The transconjugant was identified as E. coli by MALDI-TOF/MS. Then PCR and Sanger sequencing were performed to determine that the transconjugant was carrying the blaIMP-4 resistance gene. The results of AST also indicated that the plasmid pYQ13422-IMP-4 was successfully transferred into recipient J53. A comparison of AST results between YQ13422hy and YQ13422-J53, YQ13530hy and YQ13530-J53 showed that the transconjugant was resistant to ceftriaxone, cefotaxime, ciprofloxacin, ceftazidime, amoxicillin-clavulanic acid and cefepime, sensitive to aztreonam, gentamicin, piperacillin/tazobactam, chloromycin and fosfomycin, and intermediate to levofloxacin and imipenem, but significantly increased the MIC value of the transconjugant to levofloxacin. Through the analysis by the OriTFinder website, the complete conjugative modules on the plasmid pYQ13422-IMP-4, pYQ13530-IMP-4, pYQ13422-SFO-1, and pYQ13530-SFO-1 were identified, including the origin of transfer site (oriT), gene cluster for bacterial type IV secretion system (T4SS), gene encoding type IV coupling protein (T4CP), and relaxase gene (Table S4). Based on these results, it appears they are MDR plasmids that can be horizontal transferred (Figure 1). Because pYQ13422-IMP-4 and pYQ13530-IMP-4 are exactly the same, we only show pYQ13422-IMP-4 in Figure 1.
Figure 1 Three conjugative plasmids pYQ13422-SFO-1 (A) and pYQ13530-SFO-1 (B) and pYQ13422-IMP-4 (C). AR (ARGs), acquired antibiotic resistance determinant genes; VF, virulence factors.
Characterization of the genome of E. hormaechei YQ13422hy and YQ13530hy
The result of S1-PFGE showed that YQ13422hy and YQ13530hy both carried three plasmids of different sizes, as mentioned above. WGS showed that YQ13422hy and YQ13530hy both carried four plasmids of different sizes. The plasmid pYQ13422hy-3 and Pyq13530hy-3 are not visible in the S1-PFGE result due to its small size; 4995bp.
According to the WGS results, YQ13422hy and YQ13530hy were shown by MLST to carry the genes fusA (4), leuS (6), rplB (4), rpoB (6), dnaA (4), gyrB (4), pyrG (37), confirming its typing as ST51. Specific genome information on plasmid sizes, Inc and MLST typing and resistance genes is displayed in Table 2.
Table 2 Genome information and acquired antibiotic resistance genes of E. hormaechei YQ13422hy and YQ13530hy.

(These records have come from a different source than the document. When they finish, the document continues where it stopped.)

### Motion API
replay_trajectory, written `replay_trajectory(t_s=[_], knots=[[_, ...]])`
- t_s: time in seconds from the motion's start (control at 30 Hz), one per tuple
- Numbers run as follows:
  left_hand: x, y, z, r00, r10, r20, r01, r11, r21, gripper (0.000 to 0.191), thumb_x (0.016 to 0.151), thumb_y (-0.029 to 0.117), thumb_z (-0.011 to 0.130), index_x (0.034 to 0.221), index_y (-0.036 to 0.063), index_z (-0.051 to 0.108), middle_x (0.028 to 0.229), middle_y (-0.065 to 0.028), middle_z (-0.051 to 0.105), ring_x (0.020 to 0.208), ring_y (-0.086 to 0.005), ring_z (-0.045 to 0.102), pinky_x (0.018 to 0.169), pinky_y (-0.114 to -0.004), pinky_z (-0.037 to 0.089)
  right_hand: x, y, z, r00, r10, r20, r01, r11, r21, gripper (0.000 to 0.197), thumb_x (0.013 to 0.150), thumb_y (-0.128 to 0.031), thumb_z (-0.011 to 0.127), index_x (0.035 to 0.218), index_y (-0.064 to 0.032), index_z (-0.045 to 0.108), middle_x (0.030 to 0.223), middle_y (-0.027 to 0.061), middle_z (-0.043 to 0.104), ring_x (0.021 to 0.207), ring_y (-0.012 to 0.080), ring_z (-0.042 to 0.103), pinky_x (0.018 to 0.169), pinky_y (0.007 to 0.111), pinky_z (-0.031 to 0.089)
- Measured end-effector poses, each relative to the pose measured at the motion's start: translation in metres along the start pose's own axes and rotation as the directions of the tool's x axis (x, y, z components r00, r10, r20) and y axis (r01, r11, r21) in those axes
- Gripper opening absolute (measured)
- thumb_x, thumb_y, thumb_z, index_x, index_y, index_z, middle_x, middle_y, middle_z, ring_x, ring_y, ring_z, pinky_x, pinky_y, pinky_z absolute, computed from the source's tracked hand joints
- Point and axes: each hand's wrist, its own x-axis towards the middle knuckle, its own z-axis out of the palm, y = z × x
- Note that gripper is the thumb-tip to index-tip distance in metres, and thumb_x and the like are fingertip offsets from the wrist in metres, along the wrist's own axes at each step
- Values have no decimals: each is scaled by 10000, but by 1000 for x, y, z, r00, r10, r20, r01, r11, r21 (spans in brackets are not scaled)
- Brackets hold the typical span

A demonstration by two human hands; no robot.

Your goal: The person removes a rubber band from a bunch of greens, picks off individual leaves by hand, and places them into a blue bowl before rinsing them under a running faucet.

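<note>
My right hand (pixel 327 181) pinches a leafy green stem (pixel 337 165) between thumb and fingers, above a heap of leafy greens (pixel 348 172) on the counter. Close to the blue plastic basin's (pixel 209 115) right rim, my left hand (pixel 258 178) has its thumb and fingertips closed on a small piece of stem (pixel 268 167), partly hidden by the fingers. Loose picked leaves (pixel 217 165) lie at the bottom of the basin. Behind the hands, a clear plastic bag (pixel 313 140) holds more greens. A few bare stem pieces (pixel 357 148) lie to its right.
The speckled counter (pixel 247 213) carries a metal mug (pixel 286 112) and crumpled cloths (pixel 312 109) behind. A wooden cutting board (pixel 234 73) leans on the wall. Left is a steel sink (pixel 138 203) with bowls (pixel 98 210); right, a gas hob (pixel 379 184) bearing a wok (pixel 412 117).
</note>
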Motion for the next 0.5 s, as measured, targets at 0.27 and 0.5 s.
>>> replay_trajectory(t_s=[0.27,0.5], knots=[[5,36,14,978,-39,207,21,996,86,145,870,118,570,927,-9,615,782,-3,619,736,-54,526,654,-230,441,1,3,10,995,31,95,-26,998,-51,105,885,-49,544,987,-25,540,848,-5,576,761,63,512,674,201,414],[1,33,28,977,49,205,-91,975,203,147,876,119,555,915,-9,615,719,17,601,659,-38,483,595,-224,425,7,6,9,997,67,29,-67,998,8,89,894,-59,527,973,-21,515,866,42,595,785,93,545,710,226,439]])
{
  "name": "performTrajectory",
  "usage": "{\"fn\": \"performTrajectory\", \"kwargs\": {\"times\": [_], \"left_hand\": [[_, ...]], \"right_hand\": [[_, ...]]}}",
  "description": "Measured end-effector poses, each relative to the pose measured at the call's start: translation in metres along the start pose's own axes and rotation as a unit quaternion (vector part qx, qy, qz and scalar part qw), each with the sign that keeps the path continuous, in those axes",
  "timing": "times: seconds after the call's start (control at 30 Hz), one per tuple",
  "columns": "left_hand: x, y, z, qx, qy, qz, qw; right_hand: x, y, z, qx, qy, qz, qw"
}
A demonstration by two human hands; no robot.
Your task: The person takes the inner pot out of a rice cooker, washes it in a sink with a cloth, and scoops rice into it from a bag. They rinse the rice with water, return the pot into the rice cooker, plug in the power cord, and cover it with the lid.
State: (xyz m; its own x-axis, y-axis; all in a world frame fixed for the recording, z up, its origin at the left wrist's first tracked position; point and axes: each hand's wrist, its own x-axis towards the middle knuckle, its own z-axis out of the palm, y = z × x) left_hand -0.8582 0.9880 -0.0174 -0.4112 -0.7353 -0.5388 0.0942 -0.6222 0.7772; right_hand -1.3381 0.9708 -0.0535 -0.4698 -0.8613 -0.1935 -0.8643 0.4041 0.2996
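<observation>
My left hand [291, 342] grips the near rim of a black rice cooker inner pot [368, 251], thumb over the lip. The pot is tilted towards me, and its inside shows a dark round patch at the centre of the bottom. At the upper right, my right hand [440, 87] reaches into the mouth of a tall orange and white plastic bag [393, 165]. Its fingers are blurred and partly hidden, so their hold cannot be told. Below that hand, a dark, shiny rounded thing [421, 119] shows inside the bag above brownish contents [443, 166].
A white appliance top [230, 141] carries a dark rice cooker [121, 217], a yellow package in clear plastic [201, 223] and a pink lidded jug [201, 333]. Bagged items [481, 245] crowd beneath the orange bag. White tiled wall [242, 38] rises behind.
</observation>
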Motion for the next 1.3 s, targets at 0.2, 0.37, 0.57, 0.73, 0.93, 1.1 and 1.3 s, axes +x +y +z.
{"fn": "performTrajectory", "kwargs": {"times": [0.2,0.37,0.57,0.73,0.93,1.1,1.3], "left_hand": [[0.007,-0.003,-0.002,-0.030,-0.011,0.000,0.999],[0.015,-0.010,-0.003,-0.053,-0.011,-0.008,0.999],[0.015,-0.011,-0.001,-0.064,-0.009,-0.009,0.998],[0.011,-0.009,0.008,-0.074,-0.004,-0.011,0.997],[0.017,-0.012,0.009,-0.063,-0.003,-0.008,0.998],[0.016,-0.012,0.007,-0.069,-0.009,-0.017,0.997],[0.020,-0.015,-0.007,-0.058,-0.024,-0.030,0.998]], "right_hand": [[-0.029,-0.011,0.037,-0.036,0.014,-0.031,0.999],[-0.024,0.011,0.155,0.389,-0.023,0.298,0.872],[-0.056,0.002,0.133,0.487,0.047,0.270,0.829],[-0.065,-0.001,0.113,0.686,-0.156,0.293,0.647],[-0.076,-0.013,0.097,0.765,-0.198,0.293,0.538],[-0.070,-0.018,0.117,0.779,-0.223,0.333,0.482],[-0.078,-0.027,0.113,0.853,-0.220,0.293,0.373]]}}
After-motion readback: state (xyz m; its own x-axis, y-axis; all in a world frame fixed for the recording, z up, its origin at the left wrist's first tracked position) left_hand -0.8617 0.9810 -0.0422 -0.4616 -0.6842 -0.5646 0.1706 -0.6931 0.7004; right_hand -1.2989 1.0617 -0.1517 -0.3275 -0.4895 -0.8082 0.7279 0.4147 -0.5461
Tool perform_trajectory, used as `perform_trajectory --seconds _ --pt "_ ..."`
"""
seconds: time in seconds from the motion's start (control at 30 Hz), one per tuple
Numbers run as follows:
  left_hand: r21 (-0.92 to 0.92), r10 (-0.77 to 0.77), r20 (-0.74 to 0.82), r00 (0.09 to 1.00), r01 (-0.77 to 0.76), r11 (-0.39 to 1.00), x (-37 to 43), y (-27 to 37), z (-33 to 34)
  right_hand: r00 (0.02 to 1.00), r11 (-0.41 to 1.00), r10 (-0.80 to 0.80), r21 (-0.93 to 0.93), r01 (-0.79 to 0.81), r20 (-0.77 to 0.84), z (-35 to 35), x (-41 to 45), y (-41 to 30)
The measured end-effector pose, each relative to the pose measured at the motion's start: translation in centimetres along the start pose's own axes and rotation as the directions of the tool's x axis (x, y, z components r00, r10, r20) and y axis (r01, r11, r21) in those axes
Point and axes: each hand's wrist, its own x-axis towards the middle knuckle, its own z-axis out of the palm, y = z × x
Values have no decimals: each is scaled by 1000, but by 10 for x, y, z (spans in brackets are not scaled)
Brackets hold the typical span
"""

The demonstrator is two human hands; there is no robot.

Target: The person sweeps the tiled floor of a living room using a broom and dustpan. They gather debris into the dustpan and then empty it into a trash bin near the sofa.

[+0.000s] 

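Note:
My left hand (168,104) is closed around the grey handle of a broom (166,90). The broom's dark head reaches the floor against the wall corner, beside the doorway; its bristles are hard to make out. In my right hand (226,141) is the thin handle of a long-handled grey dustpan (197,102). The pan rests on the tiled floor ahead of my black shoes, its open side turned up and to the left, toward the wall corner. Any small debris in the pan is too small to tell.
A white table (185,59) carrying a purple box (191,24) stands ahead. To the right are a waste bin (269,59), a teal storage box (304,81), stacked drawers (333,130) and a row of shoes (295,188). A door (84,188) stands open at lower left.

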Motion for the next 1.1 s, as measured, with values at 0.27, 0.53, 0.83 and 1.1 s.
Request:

Structural characterization of the transferable plasmid
The sequence length of plasmid pYQ13422-IMP-4 is 52,492bp, including 92 protein-encoding genes, and its G + C content is 50.85%. This plasmid carries the blaIMP-4 gene and the qnrS1 gene, which is known from above. Its plasmid type is IncN by Plasmidfinder. The most similar plasmids (with 100% coverage and 99% identities) identified by NCBI blast are as follows: pIMP-GZ1517 (KT982618.1), pZHH-3 (CP059714), p128379-IMP (MF344559) and pIMP-GZ1058 (KU051709.1) from E. coli, and pIMP-HZ1 (KU886034) from K. pneumoniae. BLAST, Ring Image Generator (BRIG) generated the circular image of multiple plasmid comparisons, and the results were demonstrated in Figure 2. The plasmids carry multiple insertion sequences at different positions, such as IS6100, IS1X2, IS26 and ISKpn19. Further, we investigated the genetic environment of the IMP-4 resistance gene and found that it has an IntI1 upstream and also carries a group II intron reverse transcriptase/maturase gene downstream of it. Comparison with pIMP-GZ1517 (KT982618.1) and pIMP-GZ1058 (KU051709.1) revealed that an insertion sequence IS26 was missing on the YQ13422-IMP-4 plasmid (Figure S5). Integron In823 was identified by INTEGRALL, whose array of gene cassettes is 5′CS-blaIMP-4. YQ13422-SFO-1 is demonstrated in Figure 2B.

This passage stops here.